**Input data:**
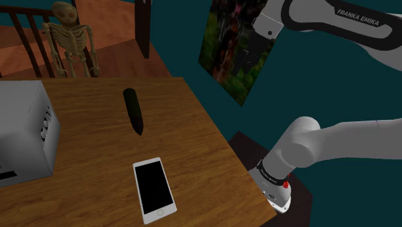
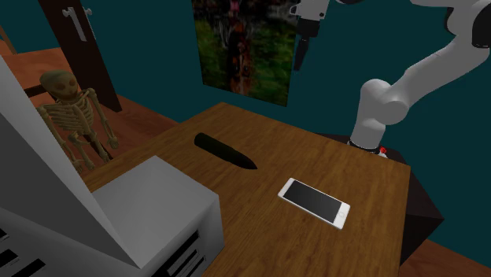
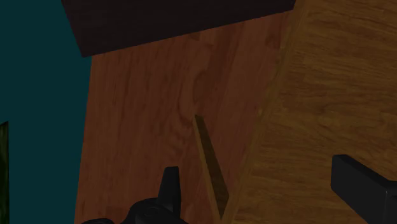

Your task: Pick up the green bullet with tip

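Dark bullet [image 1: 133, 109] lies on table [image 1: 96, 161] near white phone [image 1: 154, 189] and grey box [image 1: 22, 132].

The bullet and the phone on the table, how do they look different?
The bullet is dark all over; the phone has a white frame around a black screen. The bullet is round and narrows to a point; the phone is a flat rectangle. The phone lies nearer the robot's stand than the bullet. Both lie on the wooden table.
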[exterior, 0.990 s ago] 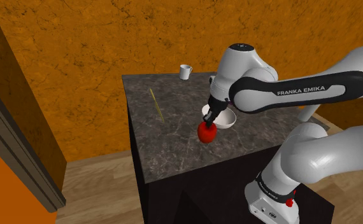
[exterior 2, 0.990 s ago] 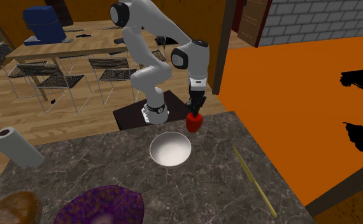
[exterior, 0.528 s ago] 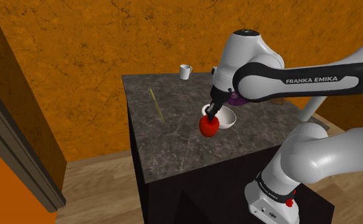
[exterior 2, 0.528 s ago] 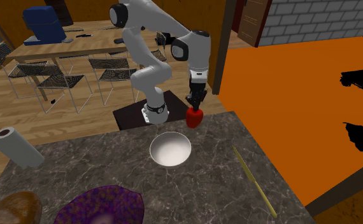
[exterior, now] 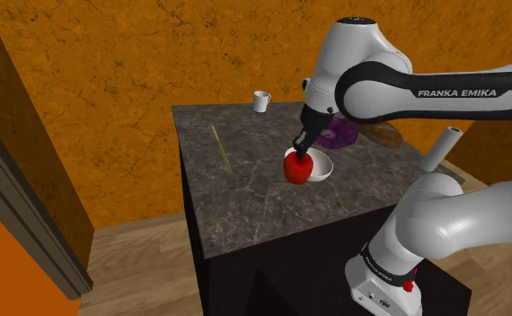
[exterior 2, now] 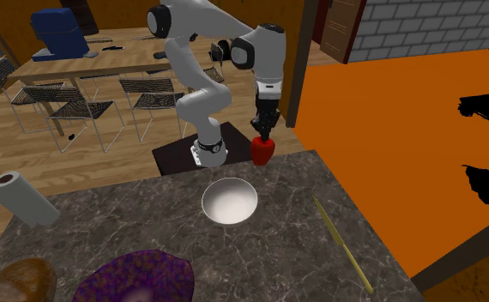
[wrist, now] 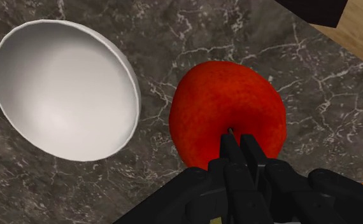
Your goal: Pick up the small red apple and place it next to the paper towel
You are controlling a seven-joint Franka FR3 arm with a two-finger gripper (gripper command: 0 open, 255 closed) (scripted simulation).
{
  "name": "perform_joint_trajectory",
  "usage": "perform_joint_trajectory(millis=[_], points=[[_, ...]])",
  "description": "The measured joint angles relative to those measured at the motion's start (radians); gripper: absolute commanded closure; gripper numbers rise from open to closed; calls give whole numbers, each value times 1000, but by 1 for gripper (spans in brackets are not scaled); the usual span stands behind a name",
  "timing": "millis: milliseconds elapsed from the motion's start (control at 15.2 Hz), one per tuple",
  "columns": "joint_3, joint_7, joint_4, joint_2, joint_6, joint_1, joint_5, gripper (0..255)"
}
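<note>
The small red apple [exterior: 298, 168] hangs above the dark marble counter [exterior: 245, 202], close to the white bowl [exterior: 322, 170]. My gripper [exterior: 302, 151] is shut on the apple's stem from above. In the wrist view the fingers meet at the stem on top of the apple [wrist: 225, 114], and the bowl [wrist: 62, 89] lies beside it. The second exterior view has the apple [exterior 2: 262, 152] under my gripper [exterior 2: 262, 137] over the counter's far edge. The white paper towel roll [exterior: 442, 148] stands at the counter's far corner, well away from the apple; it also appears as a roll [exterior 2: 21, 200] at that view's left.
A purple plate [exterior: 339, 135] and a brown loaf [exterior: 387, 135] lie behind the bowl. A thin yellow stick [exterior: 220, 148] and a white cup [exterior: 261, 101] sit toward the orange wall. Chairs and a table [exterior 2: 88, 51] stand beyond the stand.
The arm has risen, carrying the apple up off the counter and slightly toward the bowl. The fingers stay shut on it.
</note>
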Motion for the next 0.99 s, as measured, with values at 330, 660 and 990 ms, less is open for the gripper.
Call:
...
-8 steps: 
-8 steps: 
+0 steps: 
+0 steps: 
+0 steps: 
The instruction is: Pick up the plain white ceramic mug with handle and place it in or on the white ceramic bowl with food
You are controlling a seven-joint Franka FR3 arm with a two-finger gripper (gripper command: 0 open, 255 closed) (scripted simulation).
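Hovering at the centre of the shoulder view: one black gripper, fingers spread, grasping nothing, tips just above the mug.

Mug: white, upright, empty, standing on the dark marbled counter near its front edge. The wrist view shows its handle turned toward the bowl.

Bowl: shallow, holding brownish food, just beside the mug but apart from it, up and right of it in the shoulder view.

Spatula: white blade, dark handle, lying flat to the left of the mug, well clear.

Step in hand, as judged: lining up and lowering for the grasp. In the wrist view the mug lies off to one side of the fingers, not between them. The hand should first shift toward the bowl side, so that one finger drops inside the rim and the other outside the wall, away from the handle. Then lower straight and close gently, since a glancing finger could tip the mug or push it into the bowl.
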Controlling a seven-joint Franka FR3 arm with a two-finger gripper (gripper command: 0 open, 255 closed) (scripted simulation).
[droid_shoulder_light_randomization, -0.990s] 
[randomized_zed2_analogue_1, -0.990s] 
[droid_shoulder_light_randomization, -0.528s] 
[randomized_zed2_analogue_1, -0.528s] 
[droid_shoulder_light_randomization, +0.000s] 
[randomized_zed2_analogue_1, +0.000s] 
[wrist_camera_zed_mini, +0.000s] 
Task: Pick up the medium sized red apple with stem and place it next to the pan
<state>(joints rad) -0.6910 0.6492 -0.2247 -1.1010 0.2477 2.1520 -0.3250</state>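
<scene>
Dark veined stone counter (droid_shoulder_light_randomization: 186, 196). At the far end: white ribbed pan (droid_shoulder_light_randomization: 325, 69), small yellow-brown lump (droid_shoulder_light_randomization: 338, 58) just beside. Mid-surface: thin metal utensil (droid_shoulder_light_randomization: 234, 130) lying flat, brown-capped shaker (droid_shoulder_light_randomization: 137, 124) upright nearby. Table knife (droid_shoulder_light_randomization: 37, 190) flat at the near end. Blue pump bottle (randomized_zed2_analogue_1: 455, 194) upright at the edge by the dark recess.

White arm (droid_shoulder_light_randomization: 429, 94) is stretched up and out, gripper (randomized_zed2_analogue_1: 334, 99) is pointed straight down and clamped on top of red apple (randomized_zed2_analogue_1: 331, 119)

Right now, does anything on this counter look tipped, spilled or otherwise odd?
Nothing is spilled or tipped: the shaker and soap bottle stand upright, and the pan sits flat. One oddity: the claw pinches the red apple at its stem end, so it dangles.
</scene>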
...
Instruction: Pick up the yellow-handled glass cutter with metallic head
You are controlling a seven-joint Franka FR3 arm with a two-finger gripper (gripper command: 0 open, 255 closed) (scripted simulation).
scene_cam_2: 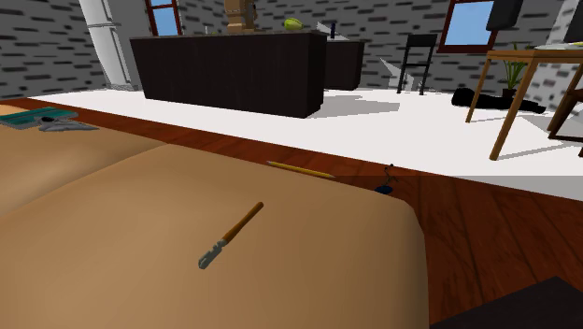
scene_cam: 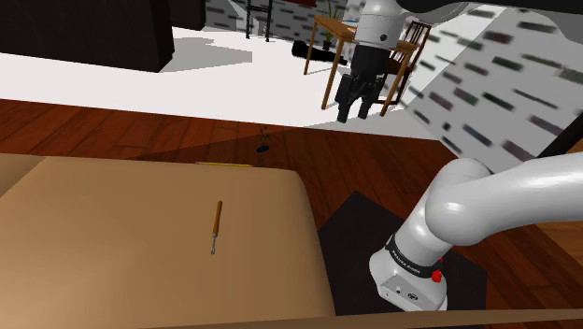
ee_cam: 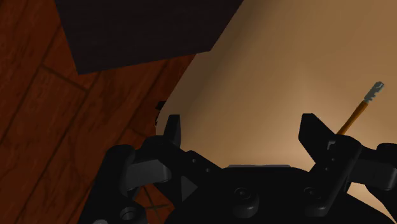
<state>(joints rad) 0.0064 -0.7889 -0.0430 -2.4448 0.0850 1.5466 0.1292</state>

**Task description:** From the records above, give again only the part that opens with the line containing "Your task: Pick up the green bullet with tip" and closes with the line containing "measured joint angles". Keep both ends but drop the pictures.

**Response:**
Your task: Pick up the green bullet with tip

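Dark bullet [image 1: 133, 109] lies on table [image 1: 96, 161] near white phone [image 1: 154, 189] and grey box [image 1: 22, 132].

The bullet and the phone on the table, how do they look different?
The bullet is dark all over; the phone has a white frame around a black screen. The bullet is round and narrows to a point; the phone is a flat rectangle. The phone lies nearer the robot's stand than the bullet. Both lie on the wooden table.
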[exterior, 0.990 s ago] 
[exterior 2, 0.990 s ago] 
[exterior, 0.528 s ago] 
[exterior 2, 0.528 s ago] 
[exterior, now] 
[exterior 2, now] 
[wrist, now] 
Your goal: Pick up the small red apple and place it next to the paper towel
You are controlling a seven-joint Franka FR3 arm with a two-finger gripper (gripper command: 0 open, 255 closed) (scripted simulation).
{
  "name": "perform_joint_trajectory",
  "usage": "perform_joint_trajectory(millis=[_], points=[[_, ...]])",
  "description": "The measured joint angles relative to those measured at the motion's start (radians); gripper: absolute commanded closure; gripper numbers rise from open to closed; calls give whole numbers, each value times 1000, but by 1 for gripper (spans in brackets are not scaled); the usual span stands behind a name",

What the exercise required is now complete.